WHAT THE EXERCISE ASKS:
Only one stretch of the data is wanted: the line containing "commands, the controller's", the line containing "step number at", and every line between them, copied exactly.

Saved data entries
===
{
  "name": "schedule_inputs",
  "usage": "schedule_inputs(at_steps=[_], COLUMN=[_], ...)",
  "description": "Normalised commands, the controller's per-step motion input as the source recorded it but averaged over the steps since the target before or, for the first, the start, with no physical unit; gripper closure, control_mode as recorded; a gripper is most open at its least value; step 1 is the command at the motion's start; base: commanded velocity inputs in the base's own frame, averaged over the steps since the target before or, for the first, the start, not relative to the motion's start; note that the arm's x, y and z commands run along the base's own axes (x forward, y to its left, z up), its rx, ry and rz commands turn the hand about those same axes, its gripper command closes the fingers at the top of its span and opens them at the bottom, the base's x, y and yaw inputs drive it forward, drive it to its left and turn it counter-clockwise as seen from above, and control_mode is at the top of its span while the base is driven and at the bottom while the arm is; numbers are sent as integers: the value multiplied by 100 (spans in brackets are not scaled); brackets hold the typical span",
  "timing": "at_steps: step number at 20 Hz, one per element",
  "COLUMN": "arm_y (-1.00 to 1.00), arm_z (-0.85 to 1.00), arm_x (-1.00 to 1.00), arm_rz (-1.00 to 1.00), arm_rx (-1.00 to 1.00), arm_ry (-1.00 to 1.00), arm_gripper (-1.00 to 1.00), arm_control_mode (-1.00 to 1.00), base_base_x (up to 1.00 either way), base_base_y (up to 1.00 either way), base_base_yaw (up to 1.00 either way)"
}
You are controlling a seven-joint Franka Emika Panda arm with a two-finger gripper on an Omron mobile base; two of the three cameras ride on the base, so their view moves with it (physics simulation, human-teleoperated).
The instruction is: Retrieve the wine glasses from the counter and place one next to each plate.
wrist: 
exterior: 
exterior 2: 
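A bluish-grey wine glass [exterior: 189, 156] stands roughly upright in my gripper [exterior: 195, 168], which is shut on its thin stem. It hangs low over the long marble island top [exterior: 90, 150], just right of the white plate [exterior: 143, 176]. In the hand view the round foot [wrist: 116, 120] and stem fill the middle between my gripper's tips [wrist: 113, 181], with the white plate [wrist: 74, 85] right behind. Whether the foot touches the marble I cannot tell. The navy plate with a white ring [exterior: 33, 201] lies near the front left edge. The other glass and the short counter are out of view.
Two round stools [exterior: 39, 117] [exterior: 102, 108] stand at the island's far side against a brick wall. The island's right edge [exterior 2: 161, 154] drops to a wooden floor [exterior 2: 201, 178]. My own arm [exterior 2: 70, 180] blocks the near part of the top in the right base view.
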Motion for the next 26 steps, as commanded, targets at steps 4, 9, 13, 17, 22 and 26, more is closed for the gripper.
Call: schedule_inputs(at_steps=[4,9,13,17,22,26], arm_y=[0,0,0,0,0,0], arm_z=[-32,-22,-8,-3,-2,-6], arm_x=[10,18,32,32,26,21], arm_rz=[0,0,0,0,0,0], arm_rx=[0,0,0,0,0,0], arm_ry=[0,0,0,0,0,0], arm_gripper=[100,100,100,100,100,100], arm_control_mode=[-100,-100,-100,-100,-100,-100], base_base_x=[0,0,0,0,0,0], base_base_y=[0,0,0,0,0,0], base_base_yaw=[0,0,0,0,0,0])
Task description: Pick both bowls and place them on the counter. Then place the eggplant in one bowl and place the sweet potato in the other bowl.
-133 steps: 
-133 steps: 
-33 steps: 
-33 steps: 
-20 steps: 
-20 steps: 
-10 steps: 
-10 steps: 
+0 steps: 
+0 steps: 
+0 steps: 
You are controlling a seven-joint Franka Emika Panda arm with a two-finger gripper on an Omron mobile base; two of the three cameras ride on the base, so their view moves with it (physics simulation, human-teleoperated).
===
ANSWER:
  "description": "Normalised commands, the controller's per-step motion input as the source recorded it but averaged over the steps since the target before or, for the first, the start, with no physical unit; gripper closure, control_mode as recorded; a gripper is most open at its least value; step 1 is the command at the motion's start; base: commanded velocity inputs in the base's own frame, averaged over the steps since the target before or, for the first, the start, not relative to the motion's start; note that the arm's x, y and z commands run along the base's own axes (x forward, y to its left, z up), its rx, ry and rz commands turn the hand about those same axes, its gripper command closes the fingers at the top of its span and opens them at the bottom, the base's x, y and yaw inputs drive it forward, drive it to its left and turn it counter-clockwise as seen from above, and control_mode is at the top of its span while the base is driven and at the bottom while the arm is; numbers are sent as integers: the value multiplied by 100 (spans in brackets are not scaled); brackets hold the typical span",
  "timing": "at_steps: step number at 20 Hz, one per element",

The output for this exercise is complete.